Hello, out there -
I’m new to this and looking for answers, help, support. My wife and I have been married a good long time and have been following NFP for most of it. Until the last few years, we were “there for each other” in between phases and to me, this was and is natural and normal. However, my wife had a friend who enlightened us several years ago that the church says that no sex other than intercourse is allowed outside of phase 3, and certain things are not allowed even then. For us, that limits us to being together once a month if we are lucky. Yes, we could take the chance and have more kids (we have four) and that would be fine with both of us if we could afford it. Doing otherwise then makes us irresponsible to bring children into this world we cannot take care of properly. Yes, we could totally throw it open to trusting God, but my wife gets pregnant easily and we always have thought He expects us to use the brains He gave us.
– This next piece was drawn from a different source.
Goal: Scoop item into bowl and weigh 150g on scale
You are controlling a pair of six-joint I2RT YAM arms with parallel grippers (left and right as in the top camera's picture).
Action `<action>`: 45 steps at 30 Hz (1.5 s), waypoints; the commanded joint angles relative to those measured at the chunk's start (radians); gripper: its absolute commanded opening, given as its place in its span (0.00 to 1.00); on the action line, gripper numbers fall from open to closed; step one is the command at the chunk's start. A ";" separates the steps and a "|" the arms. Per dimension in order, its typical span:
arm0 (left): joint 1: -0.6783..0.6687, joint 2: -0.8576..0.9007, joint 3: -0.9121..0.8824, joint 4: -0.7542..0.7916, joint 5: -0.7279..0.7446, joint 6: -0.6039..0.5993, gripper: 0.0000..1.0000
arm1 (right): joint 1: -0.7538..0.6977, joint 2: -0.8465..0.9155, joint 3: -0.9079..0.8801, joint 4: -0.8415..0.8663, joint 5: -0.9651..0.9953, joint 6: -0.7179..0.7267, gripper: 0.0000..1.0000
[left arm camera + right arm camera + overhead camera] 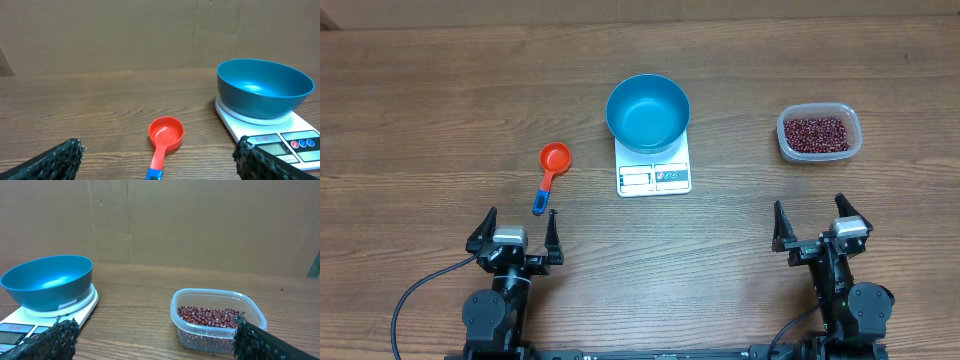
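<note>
The blue bowl [647,110] [264,87] [48,281] stands empty on the white scale [654,176] [295,142] [15,328] at the table's middle. Dark red-brown beans [815,131] [210,315] lie in a clear plastic tub [819,133] [216,321] at the right. A red scoop with a blue-tipped handle [549,172] [164,140] lies left of the scale. My left gripper [515,232] [159,161] is open, just behind the scoop's handle, nothing between its fingers. My right gripper [822,224] [152,339] is open and empty, well short of the tub.
A brown cardboard wall stands behind the table in both wrist views. Bare wooden tabletop [420,120] surrounds the objects.
</note>
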 commanded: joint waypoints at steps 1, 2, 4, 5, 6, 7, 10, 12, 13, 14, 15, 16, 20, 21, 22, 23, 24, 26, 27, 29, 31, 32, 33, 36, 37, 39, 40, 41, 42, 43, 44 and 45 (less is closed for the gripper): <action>0.006 -0.008 -0.003 0.000 -0.013 -0.006 1.00 | -0.003 -0.012 -0.011 0.003 -0.003 0.003 1.00; 0.006 -0.008 -0.003 -0.001 -0.013 -0.006 1.00 | -0.003 -0.012 -0.011 0.003 -0.004 0.003 1.00; 0.006 -0.008 -0.003 0.000 -0.013 -0.006 1.00 | -0.003 -0.012 -0.011 0.003 -0.004 0.003 1.00; 0.006 -0.008 -0.003 0.000 -0.013 -0.006 1.00 | -0.003 -0.012 -0.011 0.003 -0.004 0.003 1.00; 0.006 -0.008 -0.003 0.000 -0.014 -0.006 0.99 | -0.003 -0.012 -0.011 0.003 -0.004 0.003 1.00; 0.006 -0.008 -0.003 0.000 -0.014 -0.006 1.00 | -0.003 -0.012 -0.011 0.003 -0.004 0.003 1.00; 0.006 -0.008 -0.003 0.000 -0.014 -0.006 1.00 | -0.003 -0.012 -0.011 0.003 -0.004 0.003 1.00; 0.006 -0.008 -0.003 0.000 -0.013 -0.006 0.99 | -0.003 -0.012 -0.011 0.003 -0.004 0.003 1.00; 0.006 -0.008 -0.003 0.000 -0.013 -0.006 0.99 | -0.003 -0.012 -0.011 0.003 -0.003 0.003 1.00; 0.006 -0.008 -0.003 0.000 -0.013 -0.006 0.99 | -0.003 -0.012 -0.011 0.003 -0.004 0.003 1.00; 0.006 -0.008 -0.003 0.000 -0.013 -0.006 1.00 | -0.003 -0.012 -0.011 0.003 -0.004 0.003 1.00; 0.006 -0.008 -0.003 0.000 -0.013 -0.006 1.00 | -0.003 -0.012 -0.011 0.003 -0.004 0.003 1.00; 0.006 -0.008 -0.003 0.000 -0.013 -0.006 0.99 | -0.003 -0.012 -0.011 0.003 -0.004 0.003 1.00; 0.006 -0.008 -0.003 0.000 -0.014 -0.005 0.99 | -0.003 -0.012 -0.011 0.003 -0.004 0.003 1.00; 0.006 -0.008 -0.003 0.000 -0.013 -0.005 1.00 | -0.003 -0.012 -0.011 0.003 -0.004 0.003 1.00; 0.006 -0.008 -0.003 0.000 -0.014 -0.005 0.99 | -0.003 -0.012 -0.011 0.003 -0.004 0.003 1.00; 0.006 -0.008 -0.003 0.000 -0.012 -0.006 1.00 | -0.003 -0.012 -0.011 0.003 -0.004 0.003 1.00; 0.006 -0.008 -0.003 0.000 -0.010 -0.006 0.99 | -0.003 -0.012 -0.011 0.003 -0.004 0.003 1.00; 0.006 -0.008 -0.003 0.000 -0.008 -0.008 1.00 | -0.003 -0.012 -0.011 0.003 -0.004 0.003 1.00; 0.006 -0.008 -0.003 0.000 0.008 -0.011 1.00 | -0.003 -0.012 -0.011 0.003 -0.004 0.003 1.00; 0.006 -0.008 -0.003 0.002 0.034 -0.022 1.00 | -0.003 -0.012 -0.011 0.003 -0.003 0.003 1.00; 0.006 -0.008 -0.003 0.004 0.054 -0.027 1.00 | -0.003 -0.012 -0.011 0.003 -0.004 0.003 1.00; 0.006 -0.008 0.000 0.002 0.085 -0.029 1.00 | -0.003 -0.012 -0.011 0.003 -0.004 0.003 1.00; 0.006 -0.008 0.007 -0.003 0.141 -0.032 1.00 | -0.003 -0.012 -0.011 0.003 -0.004 0.003 1.00; 0.006 -0.008 0.012 -0.007 0.147 -0.038 1.00 | -0.003 -0.012 -0.011 0.003 -0.004 0.003 1.00; 0.006 -0.008 0.032 -0.033 0.147 -0.052 1.00 | -0.003 -0.012 -0.011 0.003 -0.004 0.003 1.00; 0.006 -0.008 0.043 -0.047 0.147 -0.052 1.00 | -0.003 -0.012 -0.011 0.003 -0.004 0.003 1.00; 0.006 -0.008 0.055 -0.058 0.147 -0.051 0.99 | -0.003 -0.012 -0.011 0.003 -0.004 0.003 1.00; 0.006 -0.008 0.069 -0.076 0.142 -0.051 0.99 | -0.003 -0.012 -0.011 0.003 -0.004 0.003 1.00; 0.006 -0.007 0.085 -0.093 0.139 -0.050 1.00 | -0.003 -0.012 -0.011 0.003 -0.004 0.003 1.00; 0.006 -0.007 0.101 -0.110 0.138 -0.050 1.00 | -0.003 -0.012 -0.011 0.003 -0.004 0.003 1.00; 0.006 -0.007 0.119 -0.128 0.138 -0.047 1.00 | -0.003 -0.012 -0.011 0.003 -0.004 0.003 1.00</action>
I read and hear that NFP is supposed to bring us closer together because of a mutual sacrifice, but over time, it has not. Granted, it is but one piece of what has been a number of stressful years - different work hours for both of us, very tough time with teenagers, unhappy at work - but frankly, I am pretty much to the point of “who cares” when phase 3 rolls around. I do not really look forward to it, at times have to talk myself into it so I can be there for my wife, and there is no connection or real intimacy at all in our relationship anymore. I have no drive or desire anymore; “use it or lose it” has become “it’s lost”. It should not be this way. In between phase 3’s, my mind tells me I should be desiring my wife, but I do not much. And trying to get myself so, sends me to the confessional. We do not really get to have sex, so when phase 3 rolls around, it just doesn’t really matter.
So, is this the way NFP is supposed to be over time? Does the church and God want a marriage to be almost sexless? While it is my greatest weakness, it seems I am left with the choice of sinning alone or bringing my wife to sin, which I cannot do. Or does this all fall under “no one guaranteed happiness in this life”? Yes, there is supposed to be more to intimacy than sex, but it helps when I can be close in that way with my wife. I can’t.
I am resentful of my wife, the church, and even God somewhat. Problem is, a part of me says I’m sure everyone is right but me. But I do not understand it at all. It is just another piece of my life I have no control over - the one thing I tend to think God gave to a husband and wife to share is something we almost cannot have.
I’d love to hear from anyone else feeling as I do and especially anyone who has gotten through it with a better relationship. Sorry for the long winded-ness.